At that time, I only had experience with monogamy, so those periods of infrequent contact were particularly painful because I longed to be with him, to bask in “being a couple”.

Over time, the relationship faded because of the lack of connectedness we were feeling. I know that, for me, the quiet, empty spaces created by the infrequent contact were easy to fill with my fears and insecurities.

What must he be doing with all that time away?
Surely, it wasn’t thinking about me or he would call more.

I remember he had just returned home after several weeks on a set-building job in San Francisco. I was anxious to see him because I missed him and our relationship, but also because we’d had a couple of phone calls that had “gone bad”. The physical distance was causing an emotional distance - or so I told myself.
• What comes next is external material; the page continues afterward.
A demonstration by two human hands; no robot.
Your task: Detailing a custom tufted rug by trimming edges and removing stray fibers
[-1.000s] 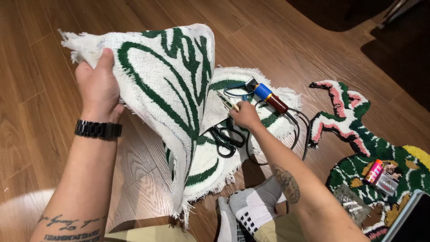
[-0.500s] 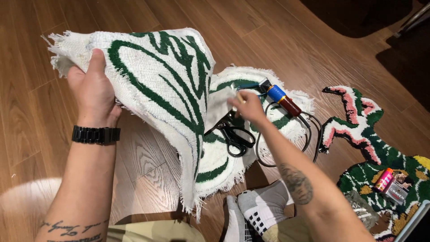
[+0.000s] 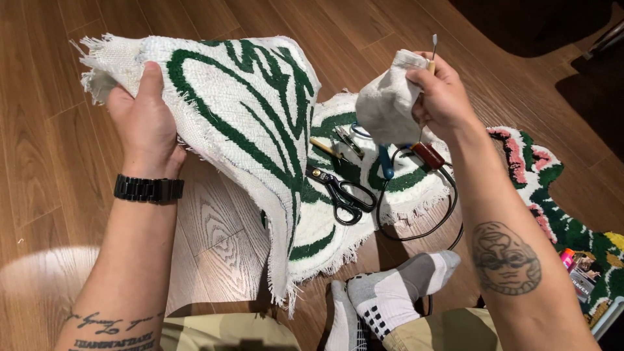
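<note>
My left hand [image 3: 146, 123], with a black watch on the wrist, grips the frayed upper-left edge of a white rug with green tufted lines [image 3: 247, 110], holding it up off the floor. My right hand [image 3: 442, 94] is raised to the right and pinches a folded white corner of the same rug [image 3: 387, 107]. It also holds a thin pointed tool [image 3: 433, 52], whose metal tip sticks up above the fingers. The rug's lower part drapes down onto the wooden floor.
On the rug's floor part lie black scissors [image 3: 341, 195], small hand tools [image 3: 328, 149] and a blue-and-red handled tool [image 3: 426, 155] with a black cable [image 3: 416, 231]. A pink-and-green rug [image 3: 536, 182] lies to the right. My socked feet [image 3: 390, 299] are below.
My right hand has risen from the tools on the floor and now holds the rug's corner and a thin pointed tool. The left hand lifted its edge slightly to the right.
</note>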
He was so likable, and my insecurities were convinced that he was obviously working with other (more) gregarious and exciting people.

Surely, he’d met someone else and just wasn’t telling me.
I mean, how could I possibly compete from so far away?

[Man, the stories we make up in order to prove to ourselves how unlovable we are…]

When the breakup came days later, it still took me by surprise, because my general relationship philosophy at that time wasn't "Is this the thing that will finally break us up?" but rather "How will we work through it this time?"

[By the way, I'm not implying that my philosophy was better. In many instances it meant I stayed too long in relationships that weren't serving me.]

At that time in my life I was still equating the success of my romantic relationships with my self worth, so the breakup was a devastating blow to my self-esteem, which was already in meager supply.

Initially, I was hurt that he wasn't willing to work through the issues were that were creating the disconnect - I mean, weren’t relationships supposed to be work? - but really, I was feeling the pain of the loss of this person I had wanted to give everything to (spoiler alert: that’s not a healthy goal), coupled with the fear that no one would ever love me now since he clearly didn't.

I wasn't conscious of all of these thoughts in the moment. Instead, all of the hurt was being masked by anger:

He'd said he loved me, but if he had truly loved me then he wouldn't have broken up with me.
Well, then he clearly never loved me to begin with.
In fact, he must've been lying to me this whole time.

That's what I was telling myself.

And I needed to believe that story because then I could be the victim and I could make him the villain and I would never have to face the deep truth that - in addition to whatever led to the breakup - my insecurities and reactiveness had been strangling him.

I remember dog-paddling in my little pity-pool for a few days, woe-is-me-ing and feeling sorry for myself until my more rational, emotional self returned and reminded me who I had fallen in love with.

That Really Good Guy…
That he was before.
That he’d always been.

That he was, still.

He hadn't been lying or deceiving me this whole time about how he felt about me. That just wasn't who he was. Which left only one truth:

That he'd meant what he said at the time he said it.

That he had loved me.

And his feelings had simply changed.

THERE WAS NO VILLAIN.

[This moment was significant to me in another important way because it was also the moment I realized that if what I was telling myself was true - if he had, in fact, truly loved me - then I was worthy of someone's love. This moment of clarity became the seed for all the healing that came afterward…]

It was a humbling lightbulb moment for me.

Why was it important to make myself out as a victim? How was that serving me? Well, it made the situation less painful by removing any accountability on my part, allowing me to ignore any contribution I might've made to the breakdown of the relationship.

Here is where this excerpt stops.